WASHINGTON _ Texas Sen. Ted Cruz on Tuesday broke with Senate conservatives to support a government funding bill that provides a boost in defense spending _ along with money for public broadcasting, Head Start programs and the operation of Obamacare.
The move is out of character for Cruz, who five years ago bucked GOP leaders to orchestrate a government shutdown in the name of defunding Obamacare.
The senator twice declined to be interviewed about the bill by the Fort Worth Star-Telegram on Tuesday, directing questions to his press staff.
Cruz's office did not provide a comment about his support for a bill the conservative Club for Growth, which is running ads for his re-election, said "completely ignores the trillion dollar annual and perpetual deficits that are fast approaching."
"The bill ignores spending cuts recommended in the White House's (fiscal year 2019) budget _ including the elimination of several programs in the Department of Education and the overall funding level for the National Labor Relations Board," Andy Roth, vice president of government affairs for the Club for Growth, said in a statement.
Tuesday's bill provides funding for the Pentagon, as well as the Departments of Labor and Health and Human Services, for the fiscal year 2019, which begins Oct. 1.
It must now be approved by the House, then signed by President Donald Trump. The White House did not immediately respond to a request for comment about the bill Tuesday.
The defense, labor and HHS budgets make up nearly a third of entire federal budget.
Missouri Sen. Roy Blunt, a senior GOP budget writer in charge of the Labor and HHS panel, said leaders from both parties combined them on a single vote to entice Democrats to support a boost in defense spending, while insulating the domestic spending from sharp cuts conservatives sought.
"Republicans have always seen defense as their most important bill, and Democrats have seen labor and (health and human services) as their most important bill," Blunt told the Star-Telegram last month. "I think by putting them both together, nobody has to be hesitant that their No. 1 priority isn't going to get the attention that they'd like it to have."
Republicans control 51 seats in the Senate, but major spending bills require 60 votes to end a filibuster.
Tuesday's bill includes a pay raise for Texas's roughly 160,000 military service members. It also includes money for 93 F-35 aircrafts _ more than the Pentagon requested.
The labor and health budget provides money for medical research and opioid abuse prevention.
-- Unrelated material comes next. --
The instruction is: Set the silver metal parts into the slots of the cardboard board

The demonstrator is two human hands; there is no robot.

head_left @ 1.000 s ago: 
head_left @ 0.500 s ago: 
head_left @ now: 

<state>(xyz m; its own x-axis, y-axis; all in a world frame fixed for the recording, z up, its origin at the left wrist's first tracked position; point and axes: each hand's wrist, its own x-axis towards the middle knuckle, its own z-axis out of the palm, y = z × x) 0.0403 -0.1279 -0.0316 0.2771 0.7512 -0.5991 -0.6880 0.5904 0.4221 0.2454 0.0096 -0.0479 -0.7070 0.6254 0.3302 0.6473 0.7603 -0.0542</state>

The fiscal 2019 plan would increase the agencies' budget by $2.2 billion from the previous year.
Speaking to supporters in Waco in July, Cruz boasted that he'd voted against Congress's then-most recent major spending bill, which he said included the "single biggest rebuilding of our military since Ronald Reagan."
"The price that (Senate Minority Leader) Chuck Schumer and the Democrats demanded of that was a massive increase in nondefense spending," Cruz said of that vote.
Two months later, Cruz is in the midst of a tougher-than-expected re-election race against Democrat Beto O'Rourke.
GOP leaders, including a super PAC aligned with Senate Majority Leader Mitch McConnel of Kentucky, plan to help Cruz, who has raised less money than O'Rourke.
Ninety-three senators from both parties voted for its passage Tuesday.
Usual GOP fiscal hawks Jeff Flake, R-Ariz., Mike Lee, R-Utah, Rand Paul, R-Ky., David Perdue, R-Ga., Ben Sasse R-Neb., and Pat Toomey, R-Pa., all voted against the bill, along with Sen. Bernie Sanders, I-Vt.